A Defensive Surge Amid Market Turbulence
Global healthcare stocks have notably outperformed wider equity indices in recent weeks as investors rotated out of high-valuation technology and AI plays. The healthcare sector’s appeal for stable earnings and defensive characteristics made it a preferred destination, especially as concerns about an AI bubble grew.
US healthcare equities, in particular, led the charge. Biotechnology and pharmaceutical giants such as Eli Lilly posted strong gains, driven by pipeline breakthroughs, robust demand for obesity and diabetes therapies, and favorable regulatory news. Stocks like Johnson & Johnson, AstraZeneca, and Novo Nordisk also stood out due to high free cash flow, expanding global reach, and innovation in areas like immunology, oncology, and rare diseases.
Innovation, Valuations, and Strategic M&A
Key industry catalysts shaping recent outperformance include:
- Strong pipelines of innovative drugs and therapies—Eli Lilly and Novo Nordisk each expanded diabetes and obesity treatment ranges, supporting revenue momentum despite competitive pressure.

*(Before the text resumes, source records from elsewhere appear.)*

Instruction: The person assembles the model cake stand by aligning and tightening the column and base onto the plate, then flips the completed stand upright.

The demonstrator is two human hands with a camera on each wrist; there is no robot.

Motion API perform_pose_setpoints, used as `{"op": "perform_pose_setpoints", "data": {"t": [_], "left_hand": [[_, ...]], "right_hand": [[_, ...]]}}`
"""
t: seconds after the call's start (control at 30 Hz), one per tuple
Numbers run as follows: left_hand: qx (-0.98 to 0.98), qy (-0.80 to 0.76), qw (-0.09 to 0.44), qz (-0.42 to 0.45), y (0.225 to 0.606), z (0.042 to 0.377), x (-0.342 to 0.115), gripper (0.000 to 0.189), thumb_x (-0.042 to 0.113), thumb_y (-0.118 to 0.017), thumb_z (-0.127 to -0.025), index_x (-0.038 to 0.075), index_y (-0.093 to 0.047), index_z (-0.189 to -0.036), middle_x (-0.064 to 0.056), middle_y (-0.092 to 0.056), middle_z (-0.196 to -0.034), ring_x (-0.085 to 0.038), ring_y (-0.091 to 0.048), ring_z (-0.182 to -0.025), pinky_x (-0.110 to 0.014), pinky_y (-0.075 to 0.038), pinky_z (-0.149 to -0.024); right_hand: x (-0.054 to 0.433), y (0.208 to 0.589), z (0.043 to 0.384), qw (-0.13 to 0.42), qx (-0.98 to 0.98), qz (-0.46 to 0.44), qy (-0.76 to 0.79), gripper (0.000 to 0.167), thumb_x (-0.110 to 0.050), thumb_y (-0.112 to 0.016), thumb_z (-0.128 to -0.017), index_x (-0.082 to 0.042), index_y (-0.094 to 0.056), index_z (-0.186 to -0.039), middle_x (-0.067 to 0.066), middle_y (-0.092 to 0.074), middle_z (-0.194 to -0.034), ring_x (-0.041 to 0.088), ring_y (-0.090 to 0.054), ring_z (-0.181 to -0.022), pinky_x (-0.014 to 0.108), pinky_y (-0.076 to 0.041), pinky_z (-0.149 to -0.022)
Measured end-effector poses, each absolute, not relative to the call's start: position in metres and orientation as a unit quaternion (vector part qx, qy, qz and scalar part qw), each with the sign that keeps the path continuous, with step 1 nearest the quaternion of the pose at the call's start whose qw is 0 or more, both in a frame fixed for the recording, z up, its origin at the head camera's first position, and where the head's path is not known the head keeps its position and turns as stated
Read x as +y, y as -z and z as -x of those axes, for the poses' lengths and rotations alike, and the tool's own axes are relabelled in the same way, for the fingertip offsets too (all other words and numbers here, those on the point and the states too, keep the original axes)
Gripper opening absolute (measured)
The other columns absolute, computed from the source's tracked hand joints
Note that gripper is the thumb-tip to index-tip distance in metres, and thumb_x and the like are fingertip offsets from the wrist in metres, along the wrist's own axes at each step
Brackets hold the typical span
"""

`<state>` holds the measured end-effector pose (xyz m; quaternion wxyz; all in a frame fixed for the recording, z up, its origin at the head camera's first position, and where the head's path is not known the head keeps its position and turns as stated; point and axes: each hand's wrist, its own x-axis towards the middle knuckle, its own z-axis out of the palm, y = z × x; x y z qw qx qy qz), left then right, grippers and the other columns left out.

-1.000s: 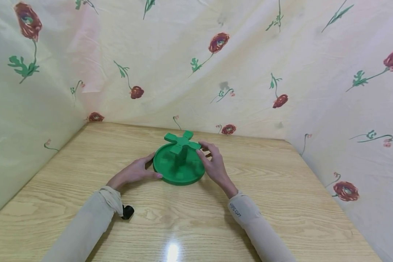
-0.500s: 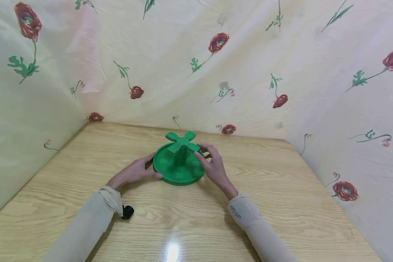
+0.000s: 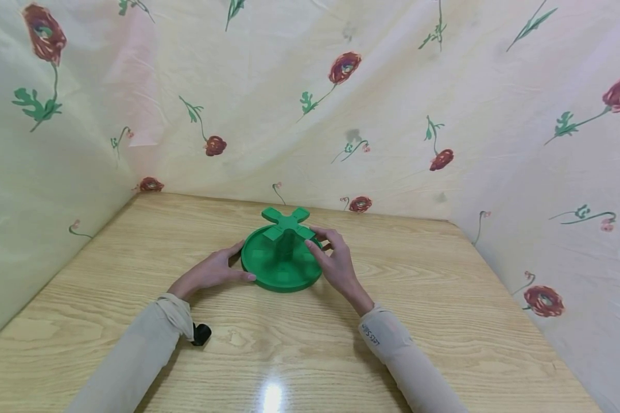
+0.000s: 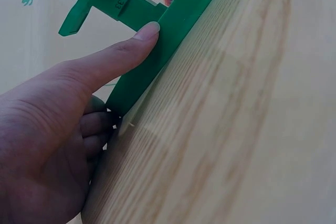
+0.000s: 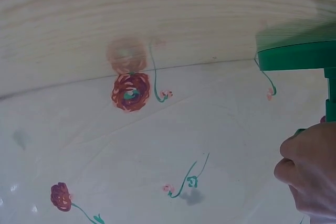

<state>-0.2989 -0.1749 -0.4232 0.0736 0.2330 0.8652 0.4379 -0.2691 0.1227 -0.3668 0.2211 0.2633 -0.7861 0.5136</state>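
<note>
A green round tray (image 3: 284,282) with a low rim sits on the table. From its middle rises a green post (image 3: 285,250) topped by a four-armed cross-shaped piece (image 3: 288,222). My left hand (image 3: 209,272) grips the tray's left side; in the left wrist view its thumb (image 4: 118,62) presses the rim's outer wall. My right hand (image 3: 338,261) pinches the cross's near right arm between thumb and fingers, above the tray. In the right wrist view, the right hand (image 5: 315,163) shows only partly, at the right edge, beneath the tray (image 5: 296,57) in that tilted picture.
The light wooden table (image 3: 444,321) spreads around the tray. A flower-printed sheet (image 3: 268,115) hangs behind it and along both sides. A small black object (image 3: 201,334) shows at the left sleeve cuff (image 3: 175,310).
The cross-shaped piece has turned a little clockwise, seen from above, and my right hand has shifted slightly left with its arm. My left hand and the tray have stayed in place.
</note>
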Motion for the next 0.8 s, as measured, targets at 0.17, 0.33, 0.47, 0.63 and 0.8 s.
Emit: {"op": "perform_pose_setpoints", "data": {"t": [0.17, 0.33, 0.47, 0.63, 0.8], "left_hand": [[0.866, -0.437, 0.072, -0.232, 0.423, 0.299, -0.175, 0.107, 0.044, -0.081, -0.090, 0.001, -0.017, -0.165, -0.025, -0.026, -0.165, -0.041, -0.022, -0.152, -0.058, -0.025, -0.119], [0.866, -0.438, 0.072, -0.231, 0.423, 0.299, -0.174, 0.107, 0.043, -0.082, -0.090, 0.001, -0.018, -0.165, -0.025, -0.026, -0.165, -0.041, -0.022, -0.152, -0.058, -0.025, -0.119], [0.865, -0.440, 0.075, -0.230, 0.423, 0.299, -0.173, 0.106, 0.042, -0.082, -0.090, 0.000, -0.018, -0.164, -0.025, -0.025, -0.165, -0.041, -0.021, -0.153, -0.058, -0.024, -0.120], [0.865, -0.440, 0.076, -0.227, 0.423, 0.298, -0.174, 0.106, 0.042, -0.082, -0.090, 0.001, -0.018, -0.165, -0.025, -0.025, -0.165, -0.041, -0.021, -0.153, -0.058, -0.024, -0.120], [0.868, -0.436, 0.077, -0.225, 0.423, 0.299, -0.173, 0.107, 0.044, -0.082, -0.090, 0.001, -0.018, -0.164, -0.024, -0.025, -0.165, -0.041, -0.021, -0.153, -0.059, -0.025, -0.119]], "right_hand": [[0.122, 0.367, 0.269, 0.229, -0.784, -0.265, -0.512, 0.030, 0.008, -0.066, -0.097, 0.015, -0.063, -0.126, 0.032, -0.062, -0.107, 0.050, -0.055, -0.103, 0.064, -0.047, -0.083], [0.121, 0.365, 0.267, 0.235, -0.781, -0.271, -0.511, 0.029, 0.010, -0.066, -0.096, 0.017, -0.063, -0.124, 0.032, -0.062, -0.104, 0.048, -0.055, -0.100, 0.066, -0.047, -0.083], [0.121, 0.366, 0.268, 0.239, -0.781, -0.276, -0.507, 0.029, 0.011, -0.067, -0.095, 0.018, -0.062, -0.123, 0.032, -0.062, -0.102, 0.049, -0.056, -0.098, 0.065, -0.047, -0.082], [0.125, 0.379, 0.282, 0.236, -0.781, -0.270, -0.511, 0.030, 0.010, -0.067, -0.095, 0.017, -0.063, -0.124, 0.031, -0.062, -0.103, 0.048, -0.056, -0.099, 0.065, -0.047, -0.083], [0.135, 0.390, 0.294, 0.215, -0.791, -0.258, -0.511, 0.031, -0.004, -0.065, -0.102, 0.008, -0.064, -0.131, 0.021, -0.066, -0.111, 0.037, -0.059, -0.106, 0.053, -0.050, -0.086]]}}
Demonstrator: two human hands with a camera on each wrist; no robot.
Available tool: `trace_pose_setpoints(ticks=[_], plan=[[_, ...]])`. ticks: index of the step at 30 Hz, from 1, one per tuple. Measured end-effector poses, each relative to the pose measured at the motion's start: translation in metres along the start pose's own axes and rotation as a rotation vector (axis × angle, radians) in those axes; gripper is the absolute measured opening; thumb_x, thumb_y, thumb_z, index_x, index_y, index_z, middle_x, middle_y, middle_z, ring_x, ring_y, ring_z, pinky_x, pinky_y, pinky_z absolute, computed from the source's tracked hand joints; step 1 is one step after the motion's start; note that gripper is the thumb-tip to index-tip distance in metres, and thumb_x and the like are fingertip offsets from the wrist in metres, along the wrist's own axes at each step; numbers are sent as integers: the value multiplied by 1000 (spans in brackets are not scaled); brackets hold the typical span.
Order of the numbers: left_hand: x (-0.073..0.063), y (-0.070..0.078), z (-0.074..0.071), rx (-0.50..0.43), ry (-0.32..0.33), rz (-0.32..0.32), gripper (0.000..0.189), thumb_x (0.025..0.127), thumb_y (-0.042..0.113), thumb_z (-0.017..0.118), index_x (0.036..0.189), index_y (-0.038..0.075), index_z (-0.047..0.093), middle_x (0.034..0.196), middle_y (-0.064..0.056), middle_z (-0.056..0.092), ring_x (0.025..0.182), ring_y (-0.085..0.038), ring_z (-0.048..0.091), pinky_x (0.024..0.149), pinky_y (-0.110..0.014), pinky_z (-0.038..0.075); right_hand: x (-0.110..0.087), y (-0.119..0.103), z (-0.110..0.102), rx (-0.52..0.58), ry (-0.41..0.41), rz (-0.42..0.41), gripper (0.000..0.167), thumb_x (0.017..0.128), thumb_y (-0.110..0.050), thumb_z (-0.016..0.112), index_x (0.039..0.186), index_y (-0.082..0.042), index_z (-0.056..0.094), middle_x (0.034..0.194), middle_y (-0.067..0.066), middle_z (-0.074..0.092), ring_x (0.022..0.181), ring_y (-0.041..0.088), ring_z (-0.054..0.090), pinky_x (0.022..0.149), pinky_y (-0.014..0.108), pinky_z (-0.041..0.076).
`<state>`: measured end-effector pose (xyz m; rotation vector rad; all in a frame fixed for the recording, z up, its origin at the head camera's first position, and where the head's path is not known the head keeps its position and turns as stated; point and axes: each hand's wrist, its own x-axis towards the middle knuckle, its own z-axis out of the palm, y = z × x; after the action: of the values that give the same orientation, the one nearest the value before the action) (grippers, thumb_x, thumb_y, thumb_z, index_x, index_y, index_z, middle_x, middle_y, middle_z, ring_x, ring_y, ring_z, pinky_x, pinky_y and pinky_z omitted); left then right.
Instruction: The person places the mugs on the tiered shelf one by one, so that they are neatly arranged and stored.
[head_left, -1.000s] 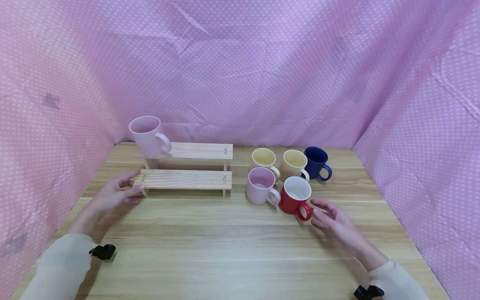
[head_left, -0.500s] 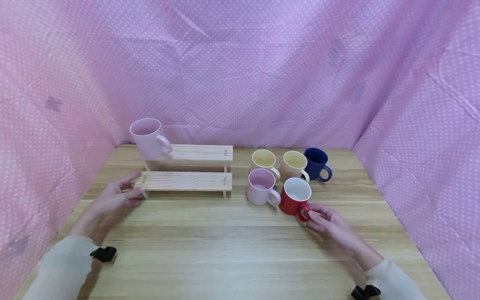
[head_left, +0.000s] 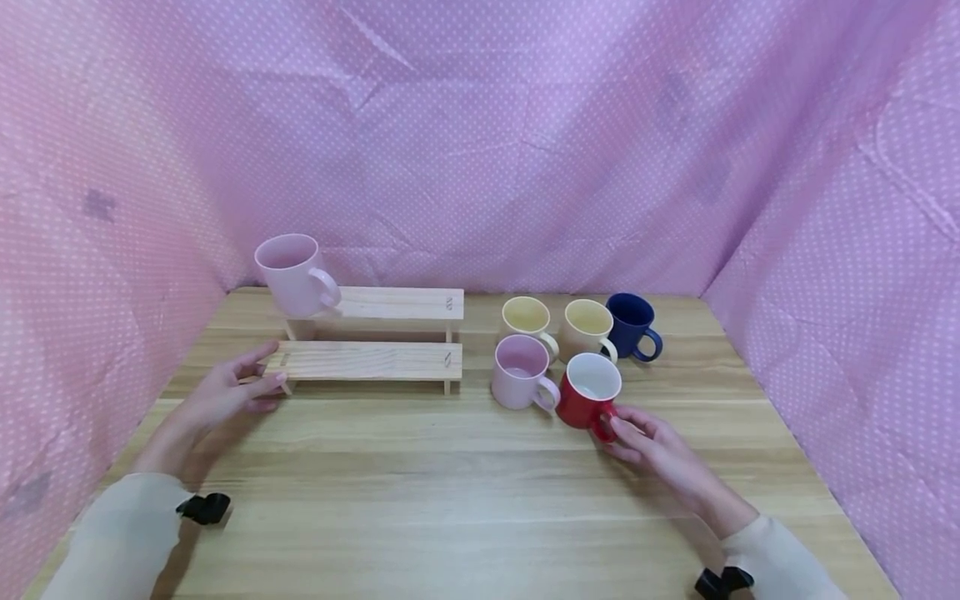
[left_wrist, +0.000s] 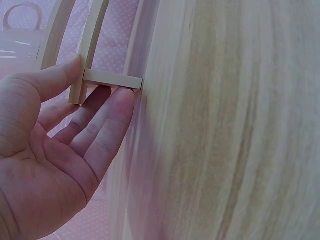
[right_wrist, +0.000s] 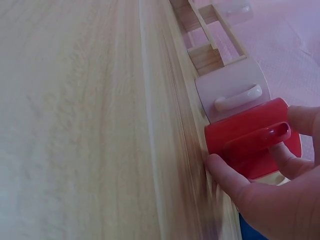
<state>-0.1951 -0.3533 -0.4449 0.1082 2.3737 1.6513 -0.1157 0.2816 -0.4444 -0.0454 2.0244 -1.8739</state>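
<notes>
In the head view my left hand grips the left end of the low wooden riser shelf. The left wrist view shows the thumb against its board and the fingers by its leg. My right hand is at the handle of a red mug with a white inside, thumb on the handle's near side. In the right wrist view one finger reaches behind that handle and another lies at the mug's lower edge. The mug stands upright beside a pink mug.
Another pink mug stands on the left of the higher back riser. Two pale yellow mugs and a dark blue mug sit behind the red one. Pink dotted cloth hangs around the wooden table.
My right hand has moved left onto the red mug's handle, from just beside it. The left hand stays on the riser shelf, and the mugs have not visibly moved.
</notes>
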Motion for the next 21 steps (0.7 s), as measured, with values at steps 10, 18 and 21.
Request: trace_pose_setpoints(ticks=[10,18,21], plan=[[1,1,-2,-9,1,-14,83,101,21,66,162,5,11,131,-30,39,99,-15,69,91,-38,61,2,-4,2,22,3,27,60,108,-27,53,147,14,36,148,24,46,124,22,61,105,35,51],[1,2,0,-8,-8,-7,82,102,19,65,162,4,11,129,-30,43,100,-16,68,91,-38,61,1,-3,0,-13,-41,-3,60,109,-26,51,152,12,32,146,24,49,126,15,58,106,40,51],[0,2,-1,-7,-6,-6,82,102,20,65,162,4,11,129,-30,44,100,-17,68,91,-38,61,3,-2,0,-4,-49,-9,56,108,-27,52,148,11,40,141,21,51,129,18,56,106,41,50]])
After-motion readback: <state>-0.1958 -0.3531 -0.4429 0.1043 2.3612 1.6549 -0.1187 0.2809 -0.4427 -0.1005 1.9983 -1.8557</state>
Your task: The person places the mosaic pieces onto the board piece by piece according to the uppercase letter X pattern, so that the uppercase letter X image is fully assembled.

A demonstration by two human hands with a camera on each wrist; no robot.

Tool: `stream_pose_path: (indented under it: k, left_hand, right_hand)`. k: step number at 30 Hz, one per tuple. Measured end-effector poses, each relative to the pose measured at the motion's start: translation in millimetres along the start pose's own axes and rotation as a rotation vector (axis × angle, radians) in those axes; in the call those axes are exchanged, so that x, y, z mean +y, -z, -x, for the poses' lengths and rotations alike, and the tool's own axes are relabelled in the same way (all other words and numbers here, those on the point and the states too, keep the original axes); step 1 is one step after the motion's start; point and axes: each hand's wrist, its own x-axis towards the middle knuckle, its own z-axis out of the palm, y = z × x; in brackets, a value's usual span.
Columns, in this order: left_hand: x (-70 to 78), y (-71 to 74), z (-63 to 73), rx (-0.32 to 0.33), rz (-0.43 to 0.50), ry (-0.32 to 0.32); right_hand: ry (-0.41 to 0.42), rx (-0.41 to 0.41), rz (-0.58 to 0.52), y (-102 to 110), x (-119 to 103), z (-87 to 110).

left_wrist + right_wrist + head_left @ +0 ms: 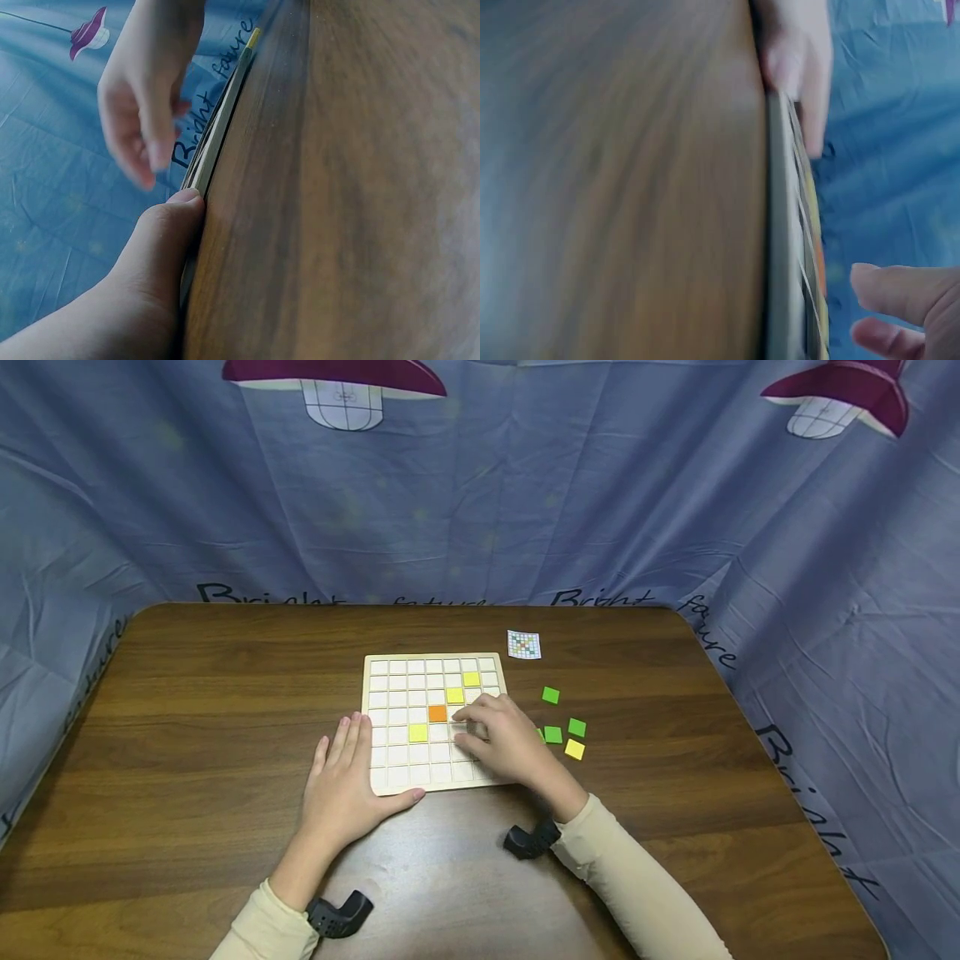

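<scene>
Hovering above the right side of a pale wooden square board (390, 754) gridded with white cells, here's the right hand (506, 742), thumb and index finger parted, a clear gap between them! Across from it, the left hand (341, 793) lies spread, fingers along the board's left edge, thumb at the near edge. On the grid, a flat orange square tile (437, 713) sits in a diagonal line with three yellow ones, one nearer and two farther. Just right of the board, beside the right hand, lie loose green square tiles (552, 735) and one loose yellow square tile (574, 749). Beyond them, a small printed paper card (523, 645) rests on the brown wooden table (225, 693), backed by blue curtains (480, 510).
</scene>
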Motion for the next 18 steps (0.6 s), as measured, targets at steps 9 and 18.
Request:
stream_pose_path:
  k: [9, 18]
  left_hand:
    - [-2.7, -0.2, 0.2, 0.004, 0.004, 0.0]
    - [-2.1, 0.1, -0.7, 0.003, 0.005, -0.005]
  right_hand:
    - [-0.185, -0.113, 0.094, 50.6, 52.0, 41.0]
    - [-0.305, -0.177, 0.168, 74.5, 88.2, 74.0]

- Large-caps are generally trading at compelling valuations, with the US sector’s average forward P/E well below that of technology and the S&P 500, enticing global investors to increase allocations.
- Worldwide, strategic acquisitions and partnerships, especially in biotech and medical devices, boosted long-term growth prospects. AstraZeneca benefited from an expanding portfolio in oncology and rare diseases, while Johnson & Johnson’s strong cash flow enabled acquisition-driven innovation.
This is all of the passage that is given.